And and I think that a lot of people recognize that even if it's an AI, there's still some usefulness in expressing yourself. Yeah. And there are all, you know, we can think about there are all sorts of benefits you can think about to to, talking even to it to an AI that maybe doesn't doesn't do much but but listen to you really and sort of reflect back. But Yeah. Exactly. Yeah.

What I one thing here is, you know, Shout is, increasing accessibility of just, like, much larger population. But even then, by far, the biggest, like, limitation in the Shout service is just you don't have an infinite number of people that can provide the service. And so you mentioned I think you said, like, 3,000,000 conversations with a million people. That's not that many conversations per person.

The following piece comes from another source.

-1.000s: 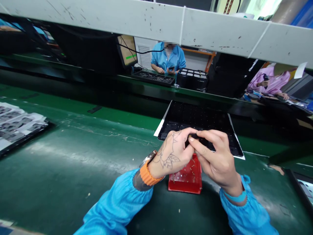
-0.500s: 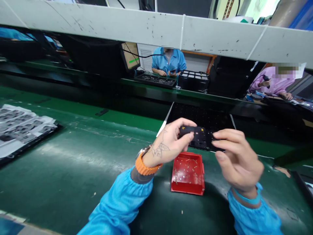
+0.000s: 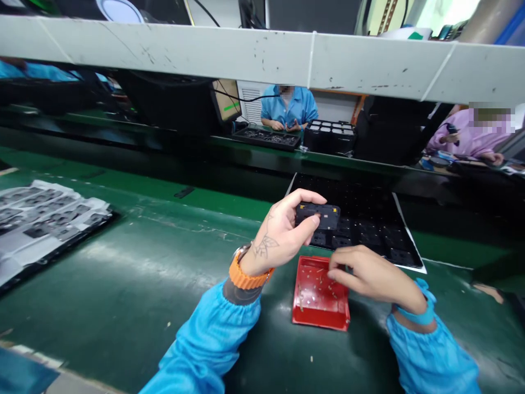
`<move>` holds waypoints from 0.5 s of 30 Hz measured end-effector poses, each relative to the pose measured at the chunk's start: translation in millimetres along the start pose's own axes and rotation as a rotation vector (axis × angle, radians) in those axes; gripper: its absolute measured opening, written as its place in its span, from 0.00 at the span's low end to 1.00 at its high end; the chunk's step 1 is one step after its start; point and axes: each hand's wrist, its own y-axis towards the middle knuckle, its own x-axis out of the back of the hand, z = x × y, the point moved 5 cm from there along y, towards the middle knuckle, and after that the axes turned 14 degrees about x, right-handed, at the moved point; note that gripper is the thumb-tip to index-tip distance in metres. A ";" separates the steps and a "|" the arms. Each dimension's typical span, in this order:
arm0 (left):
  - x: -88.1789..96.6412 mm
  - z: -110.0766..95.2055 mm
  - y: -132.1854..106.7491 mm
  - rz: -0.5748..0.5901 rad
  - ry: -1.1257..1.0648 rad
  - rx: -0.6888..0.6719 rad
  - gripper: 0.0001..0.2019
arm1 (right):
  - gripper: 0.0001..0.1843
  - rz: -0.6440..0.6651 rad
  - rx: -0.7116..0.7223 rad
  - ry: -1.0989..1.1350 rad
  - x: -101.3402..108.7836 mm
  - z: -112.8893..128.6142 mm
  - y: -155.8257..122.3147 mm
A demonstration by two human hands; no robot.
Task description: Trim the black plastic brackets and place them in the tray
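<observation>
My left hand [image 3: 283,232] holds a small black rectangular part [image 3: 319,215] between thumb and fingers, lifted above the near edge of a black moulded tray [image 3: 369,213]. My right hand [image 3: 367,276] reaches down over a shallow red tray [image 3: 318,298] that holds several tiny brass-coloured pieces. Its fingertips are pinched together at the tray's upper right; what they grip is too small to name. An orange watch strap sits on my left wrist, and blue sleeves cover both arms.
A dark green conveyor belt [image 3: 135,273] runs under everything. At the left lies a tray of grey parts on white sheets [image 3: 45,221]. A white beam [image 3: 262,52] crosses overhead. Across the line sit a person in blue [image 3: 289,106] and a person in pink [image 3: 471,137].
My right hand let go of the black part and dropped down into the red tray. My left hand kept the part and raised it slightly toward the black tray.
</observation>
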 end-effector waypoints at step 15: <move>-15.5 3.0 -3.3 -0.028 0.063 -0.004 0.11 | 0.14 -0.299 0.103 -0.058 20.9 9.0 -4.8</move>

You're pretty significantly having to limit the number of conversations a person can have.
Yeah. I mean, the biggest challenge for us has been that the demand for the service is hard for us to meet. And so, you know, some especially late at night, that people sometimes have to wait to get through. And that's not unique to us, all of or, you know, and, there are very lengthy queues for NHS mental health services. Or any any mental health service provider will tell you that they're they're really overwhelmed with, demand.
And that's because there's been such an explosion, really, in, is it a bit dramatic word to use? There's been a very, very strong increase in number of people who are seeking out support for their mental health, and there just there just aren't enough people to to provide that. And so, you know, if there's a technical solution to that, if if there's a AI service that can can help in some cases, that some people want, then we really need to it it's this is not one of those things where it's about replacing the humans. Yeah. There just aren't enough humans.
Yeah. You know? And so we really society really needs to think seriously about about that. And,

And I think also we've talked a lot about the lower end of the acuity spectrum in terms of, this can be a stepping stone towards accessing human care, but it's always gonna be a really long time before you're gonna get that human care being realistic. And if there are people that we can offload from that system that we can say, you know, we we can actually make room for the people who really need access to those human services.
Yeah. Yeah. I absolutely agree. You know, I think about sometimes people talk about these apps as being like digital doorways or digital stepping stones towards getting treatment. So you need to look at it in the whole, really, as what what's available to to everyone, and that it could be useful to discuss what's on your mind with a bot before you then go and see your therapist.
Or it could be useful for you to have that conversation in between therapy sessions. Or there are all there's any number of possibilities. Or or it could be that you have a brief conversation in digital app, and actually that makes you feel a bit better. Yeah. You decide you don't need to go and see someone.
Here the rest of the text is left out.